In Occidente si intensificavano i collegamenti tra le Etnie e i Popoli senza stato. E’ del 23 febbraio 1991 il documento cui partecipano i sardi, i valdostani, i sudtirolesi, i ladini e i friulani nella scrittura degli undici punti della “Carta dei diritti delle comunità etniche’, che confermava, a livello dello stato italiano, il coordinamento dell’ALE (Alleanza Libera Europea). Siamo al 1991, ventinove anni fa, quando ancora il sistema politico italiano ancora non era imploso, tutto coinvolgendo ed iniziando mutazioni ancora non concluse.
Mentre scriviamo il destino delle libertà istituzionali dei ‘Popoli senza stato’ è legato all’esito finale delle conseguenze del referendum catalano (e della sua repressione da parte dello stato spagnolo) e dalle scelte degli Scozzesi in presenza dell’applicazione della Brexit. Ma questa è ‘la storia da fare’, nelle condizioni date e contemporaneamente ad altre urgenze.
In ogni caso il 2021 ritorna una sola volta e la solitudine imposta dall’insistere della pandemia consente maggiori riflessioni sul tempo che passa, ad iniziare da quello che è passato, e che chiama a rinnovare l’impegno.
Ognuno, secondo scelte e competenze, è chiamato a fare la propria parte.

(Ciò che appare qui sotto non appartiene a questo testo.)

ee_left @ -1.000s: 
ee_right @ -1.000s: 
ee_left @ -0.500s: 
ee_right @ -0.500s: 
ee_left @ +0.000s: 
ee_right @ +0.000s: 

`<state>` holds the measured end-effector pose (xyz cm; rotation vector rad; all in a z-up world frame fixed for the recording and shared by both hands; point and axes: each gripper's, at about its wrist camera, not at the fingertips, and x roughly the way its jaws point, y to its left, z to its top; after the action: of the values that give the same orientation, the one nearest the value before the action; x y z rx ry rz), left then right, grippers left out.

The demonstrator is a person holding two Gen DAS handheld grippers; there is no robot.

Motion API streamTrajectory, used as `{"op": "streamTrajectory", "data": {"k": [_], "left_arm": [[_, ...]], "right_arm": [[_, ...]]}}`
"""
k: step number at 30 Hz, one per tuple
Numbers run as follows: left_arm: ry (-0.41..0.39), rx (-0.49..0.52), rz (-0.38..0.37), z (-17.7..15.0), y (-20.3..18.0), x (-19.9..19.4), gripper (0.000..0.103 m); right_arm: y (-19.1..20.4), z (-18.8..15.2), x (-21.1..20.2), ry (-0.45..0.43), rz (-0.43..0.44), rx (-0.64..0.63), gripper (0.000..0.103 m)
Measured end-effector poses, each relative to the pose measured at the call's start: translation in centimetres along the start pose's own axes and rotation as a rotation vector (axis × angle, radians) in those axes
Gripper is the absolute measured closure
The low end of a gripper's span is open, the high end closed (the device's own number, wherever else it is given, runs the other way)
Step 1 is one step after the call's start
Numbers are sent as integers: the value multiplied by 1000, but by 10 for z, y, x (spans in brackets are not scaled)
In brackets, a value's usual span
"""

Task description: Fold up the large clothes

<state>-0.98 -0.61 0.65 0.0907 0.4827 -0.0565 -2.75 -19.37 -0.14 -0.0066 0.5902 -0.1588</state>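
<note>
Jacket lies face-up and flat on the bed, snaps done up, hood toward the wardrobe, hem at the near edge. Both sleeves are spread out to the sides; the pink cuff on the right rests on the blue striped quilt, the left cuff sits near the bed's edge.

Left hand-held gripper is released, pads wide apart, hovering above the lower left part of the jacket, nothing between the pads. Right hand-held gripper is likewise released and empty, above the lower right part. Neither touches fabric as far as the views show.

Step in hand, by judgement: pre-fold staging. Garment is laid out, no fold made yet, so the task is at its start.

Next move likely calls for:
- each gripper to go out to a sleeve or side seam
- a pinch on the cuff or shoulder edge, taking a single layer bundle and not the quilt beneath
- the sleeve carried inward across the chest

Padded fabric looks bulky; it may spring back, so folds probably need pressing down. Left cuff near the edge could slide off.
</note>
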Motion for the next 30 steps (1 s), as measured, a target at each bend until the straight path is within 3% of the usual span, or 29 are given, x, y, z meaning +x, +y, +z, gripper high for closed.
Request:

La Fondazione Sardinia continuerà nell’impegno per lo sviluppo dell’identità dei Sardi attraverso una pubblicazione storica (il terzo volume di SARDISTI, dell’autore di questo articolo) e l’uscita della ricerca conclusa nell’anno che trascorre su SA LINGUA DE CASTEDDU (scritti da: Daniela Mereu per la fonologia, Fabio Usala per la grammatica e la sintassi, Paolo Zedda con l’antologia poetica). La lingua e la storia rappresentano il fondamento dell’identità di ciascun popolo.
Quello che è e sarà il Partito sardo è nelle mani dei suoi iscritti, dei militanti e della sua dirigenza. Contrariamente ai comunisti, i Sardisti esistono e avranno il piacere e il dovere di confermare ai Sardi le ragioni della continuità di quanto iniziato quattro generazioni orsono dal meglio della gioventù di allora: IL SARDISMO.